VC: Das Leben ist voller Anekdoten. Ich erinnere mich zum Beispiel daran, wie ich an meinen ersten Tagen in London den Auftrag bekam, etwas zu holen. Zu diesem Zeitpunkt sprach ich noch kein Englisch und verstand nicht ganz, was sie von mir wollten. Das Ende vom Lied: Ich verirrte mich in den Kühl- und in den Lagerraum und trug zig Kisten hoch, von denen ich dachte, dass sie nützlich sein könnten.
F: Was halten Sie von Take-away?
VC: Ich bin nicht besonders angetan davon, aber in dieser Zeit ist es nach wie vor die beste Lösung, unsere Gäste und Freunde auf Distanz zu bekochen. Dort zu essen, wo auch gekocht wird, miteinander am selben Tisch zu sitzen und gemeinsam ein Abendessen zu geniessen, ist unbezahlbar, egal ob es sich um Fine Dining oder Street Food handelt.
F: Worauf achten Sie, wenn Sie selbst auswärts essen?
VC: Auf Geschmack und Schönheit. Ich suche nach Einzigartigkeit und Emotionen.

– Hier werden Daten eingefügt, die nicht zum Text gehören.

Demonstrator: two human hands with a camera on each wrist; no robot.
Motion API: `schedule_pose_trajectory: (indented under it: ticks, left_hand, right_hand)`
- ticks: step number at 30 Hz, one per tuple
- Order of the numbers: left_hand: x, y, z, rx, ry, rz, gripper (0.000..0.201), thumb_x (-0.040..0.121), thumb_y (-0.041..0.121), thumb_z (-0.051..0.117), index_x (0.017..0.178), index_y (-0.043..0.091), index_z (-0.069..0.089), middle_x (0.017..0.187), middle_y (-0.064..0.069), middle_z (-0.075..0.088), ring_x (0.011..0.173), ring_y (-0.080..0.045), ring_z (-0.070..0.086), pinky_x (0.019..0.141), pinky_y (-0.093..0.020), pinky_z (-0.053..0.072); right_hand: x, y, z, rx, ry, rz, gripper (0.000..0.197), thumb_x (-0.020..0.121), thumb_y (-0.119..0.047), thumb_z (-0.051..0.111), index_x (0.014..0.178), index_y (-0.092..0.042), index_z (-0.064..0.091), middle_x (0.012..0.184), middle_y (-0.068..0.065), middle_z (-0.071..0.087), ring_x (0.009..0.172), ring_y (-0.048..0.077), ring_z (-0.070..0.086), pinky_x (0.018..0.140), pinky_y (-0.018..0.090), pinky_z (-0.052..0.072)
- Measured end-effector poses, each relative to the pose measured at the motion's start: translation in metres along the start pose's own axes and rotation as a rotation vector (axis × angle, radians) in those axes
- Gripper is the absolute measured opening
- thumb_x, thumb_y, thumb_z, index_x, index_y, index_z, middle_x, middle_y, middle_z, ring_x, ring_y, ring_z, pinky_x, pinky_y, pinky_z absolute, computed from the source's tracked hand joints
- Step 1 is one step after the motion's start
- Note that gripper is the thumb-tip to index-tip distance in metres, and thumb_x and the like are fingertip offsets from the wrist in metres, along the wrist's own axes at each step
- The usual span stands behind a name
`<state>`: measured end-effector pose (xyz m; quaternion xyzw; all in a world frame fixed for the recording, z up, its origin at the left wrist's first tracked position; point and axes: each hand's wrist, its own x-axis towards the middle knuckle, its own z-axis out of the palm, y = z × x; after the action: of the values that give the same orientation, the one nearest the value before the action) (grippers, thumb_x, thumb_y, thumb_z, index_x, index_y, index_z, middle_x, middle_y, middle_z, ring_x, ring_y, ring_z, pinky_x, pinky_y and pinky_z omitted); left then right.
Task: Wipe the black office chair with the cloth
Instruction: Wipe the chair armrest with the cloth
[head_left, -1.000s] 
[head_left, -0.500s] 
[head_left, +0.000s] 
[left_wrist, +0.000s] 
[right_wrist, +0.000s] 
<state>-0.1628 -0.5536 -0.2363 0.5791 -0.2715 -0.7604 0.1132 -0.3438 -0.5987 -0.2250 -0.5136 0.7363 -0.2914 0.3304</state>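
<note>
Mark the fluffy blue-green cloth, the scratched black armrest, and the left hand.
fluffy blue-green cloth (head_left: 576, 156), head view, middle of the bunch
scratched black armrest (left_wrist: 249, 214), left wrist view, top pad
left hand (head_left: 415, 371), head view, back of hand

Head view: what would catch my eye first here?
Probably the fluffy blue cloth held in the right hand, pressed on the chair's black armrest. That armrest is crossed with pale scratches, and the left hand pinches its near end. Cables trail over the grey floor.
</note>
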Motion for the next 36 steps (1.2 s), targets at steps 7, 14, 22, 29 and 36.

F: Welches ist das beste Restaurant der Welt, in dem Sie je selbst gegessen haben?
VC: Es ist schwer zu sagen, welches das beste ist. Jedes Restaurant hat sein eigenes Konzept und eine individuelle Vorstellung vom perfekten Geschmack. Woran ich mich jedoch gerne erinnere, ist das Alinea in Chicago.
F: Was kochen Sie für sich selbst?
VC: Gut durchgebratenen Toast mit geröstetem Schinken und geschmolzenem Käse.
F: Welches ist Ihr liebstes Fertigprodukt?
VC: Schinken, Käse, und ein gutes Glas Wein.
F: Wo steht Ihr eigenes Bett?
VC: In einer kleinen Stadt, fünf Minuten vom Meer entfernt, in einer Wohnung mit herrlichem Blick auf die Apuanischen Alpen.
Das hält Valentino Cassanelli von…
Avocado: Gemüseliebe
Toast Hawaii: Experimentelles
Molekulare Küche: interessante Techniken
Sprühsahne: nie wieder
Vorgeschnittenem Brot: niemals ohne
Tofu: die Konsistenz!
Nose to tail: Geschmack und kein Abfall
Nutella: kann süchtig machen (bei mir nicht)
Thermomix: sehr nützlich
Mikrowelle: unbedingt notwendig
Chia: Superfood
Lux Lucis
Ein Michelin-Stern krönt das Restaurant Lux Lucis, das Küchenchef Valentino Cassanelli im italienischen Forte dei Marmi führt. Auf die Teller kommen modern interpretierte Gerichte, die lokale Ingredienzen und den Geist der italienischen Küche zelebrieren. Inspirieren lässt sich der Chef von seinem Maître Sommelier Sokol Ndreko und dessen Weinen, die Cassanelli nicht selten in seine Kreationen miteinfliessen lässt. Das Lux Lucis befindet sich auf dem Dach des Hotels Principe Forte dei Marmi, zwischen den Apuanischen Alpen und dem Tyrrhenischen Meer.
Lux Lucis, Forte dei Marmi, Toskana, Italien, www.principefortedeimarmi.com
Valentino Cassanelli
Neben Modena und mit der italienischen Küche aufgewachsen, hat ihn seine Passion fürs Kochen nach London geführt. Dort hat sich Valentino Cassanelli unter anderen im NOBU seine Sporen abverdient, bevor es ihn zurück nach Italien zog. Mehrere Preise säumten seinen Weg durch die Küchen der besten Restaurants des Landes, bevor er 2017 seinen ersten Michelin-Stern erhielt. Heute arbeitet der 36-jährige Cassanelli im Lux Lucis in Forte dei Marmi und begeistert die Gäste mit seinen kulinarischen Kreationen.